Die Universität Frankfurt hat zu ihrem Arzneipflanzengarten fundierte Informationen über die Wirkungen der Heilkräuter zusammengestellt.
Hier der Abschnitt über pflanzliche Abführmittel:
„PFLANZEN MIT DARMFÜLLLENDEN INHALTSSTOFFEN: Flohsamen und Lein enthalten un- oder schwerverdauliche Schleimstoffe, die Wasser binden, im Verdauungstrakt aufquellen und über den sog. Dehnungsreflex eine Anregung der Darmperistaltik bewirken. Allerdings sollte man wissen, dass man genug Flüssigkeit dazu aufnehmen muss und dass der Effekt mit Verzögerung eintritt. Pflanzliche Schleimstoffe sind nebenwirkungsarm.“
Flohsamen und Leinsamen gehören zu den milden pflanzlichen Abführmittel. Sie eignen sich auch zu Langzeitanwendung und führen nicht zur Gewöhnung.
„PFLANZEN MIT MOTORISCH WIRKENDEN EIGENSCHAFTEN: Faulbaum, Kreuzdorn, und Medizinalrhabarber enthalten, ähnlich wie die tropischen Sennesfrüchte, Sennesblätter oder Aloe Anthraglykoside, die die Peristaltik des Dickdarmes direkt stimulieren. Bereits nach 8 bis 10 Stunden kommt es zur Entleerung, allerdings sollte man diese Mittel nicht zu lange anwenden, weil es dann wieder zu einer Verstopfung kommen kann.

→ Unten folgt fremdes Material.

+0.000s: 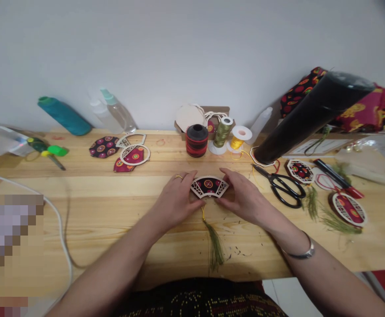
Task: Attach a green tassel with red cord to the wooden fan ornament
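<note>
Our left hand (pixel 175 200) and right hand (pixel 245 193) pinch the fan-shaped ornament (pixel 209 186) by its ends between thumbs and fingers, mid-scene over the table (pixel 113 207). A green tassel (pixel 215 244) shows nearer; scissors (pixel 273 177) lie right, a red-and-black spool (pixel 197 143) stands farther.

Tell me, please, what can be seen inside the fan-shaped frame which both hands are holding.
Inside the fan-shaped frame there is dark fabric with round, reddish motifs. Whatever lies beneath the fabric is covered, and the frame's underside is out of sight.
</note>
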The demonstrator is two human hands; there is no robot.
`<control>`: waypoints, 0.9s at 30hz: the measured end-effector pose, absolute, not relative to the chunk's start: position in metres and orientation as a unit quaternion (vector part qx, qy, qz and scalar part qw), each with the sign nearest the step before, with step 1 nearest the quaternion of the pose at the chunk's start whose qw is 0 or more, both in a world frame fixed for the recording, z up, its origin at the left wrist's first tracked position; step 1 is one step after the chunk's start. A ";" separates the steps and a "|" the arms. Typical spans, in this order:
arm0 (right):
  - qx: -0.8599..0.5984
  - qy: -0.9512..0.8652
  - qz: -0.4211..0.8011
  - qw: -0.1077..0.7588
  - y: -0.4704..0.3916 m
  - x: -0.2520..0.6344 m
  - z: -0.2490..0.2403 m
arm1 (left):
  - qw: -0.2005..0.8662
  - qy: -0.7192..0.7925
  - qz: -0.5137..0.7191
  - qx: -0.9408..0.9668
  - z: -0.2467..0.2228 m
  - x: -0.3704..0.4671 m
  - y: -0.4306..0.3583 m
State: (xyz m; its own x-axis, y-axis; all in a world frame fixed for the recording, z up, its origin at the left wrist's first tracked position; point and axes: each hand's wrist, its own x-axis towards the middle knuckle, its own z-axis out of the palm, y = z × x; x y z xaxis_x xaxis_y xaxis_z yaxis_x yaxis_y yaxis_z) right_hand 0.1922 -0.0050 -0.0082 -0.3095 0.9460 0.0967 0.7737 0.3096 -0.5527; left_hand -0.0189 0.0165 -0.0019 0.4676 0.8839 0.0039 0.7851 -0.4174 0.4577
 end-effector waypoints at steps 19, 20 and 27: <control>-0.570 -0.759 0.239 0.203 -0.005 0.205 -0.005 | 0.203 0.504 0.129 0.829 -0.004 -0.022 0.016; -0.573 -0.761 0.230 0.200 -0.005 0.207 -0.003 | 0.208 0.503 0.128 0.829 -0.003 -0.023 0.016; -0.564 -0.781 0.190 0.188 -0.004 0.209 0.004 | 0.218 0.509 0.132 0.822 0.002 -0.029 0.022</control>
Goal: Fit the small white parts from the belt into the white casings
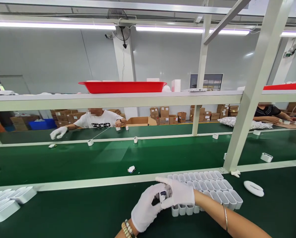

Das aus Rizinus gewonnene fette Rizinusöl regt die Peristaltik des Darmes direkt an — vor allem des Dünndarms — und verkürzt die Passagezeit des Darminhaltes. Hier tritt innerhalb von 2 bis 4 Stunden die Darmentleerung ein. Das Öl ist ein Triglycerid und entspricht in seinem chemischen Aufbau unseren als Nahrungsmittel dienenden fetten Ölen, wie etwa dem Rapsöl. Das Besondere ist das Vorkommen der Rizinolsäure, die in dem Öl gebunden vorliegt. Sie wird im Verdauungstrakt freigesetzt und übt dann ihre Wirkung aus.“
Quelle:
http://www.pharmazie.uni-frankfurt.de/Neuer_Senckenbergischer_Arzneipflanzengarten/Verstopfung/index.html
Kommentar & Ergänzung: Langzeitanwendungen
Sennesblätter, Sennesfrüchte und Aloe zählen zu den „Drastika“. Sie können zu Darmkrämpfen führen und bei Langzeitanwendung zur Gewöhnung. Daher sind sie für die Behandlung einer chronischen Verstopfung nicht geeignet.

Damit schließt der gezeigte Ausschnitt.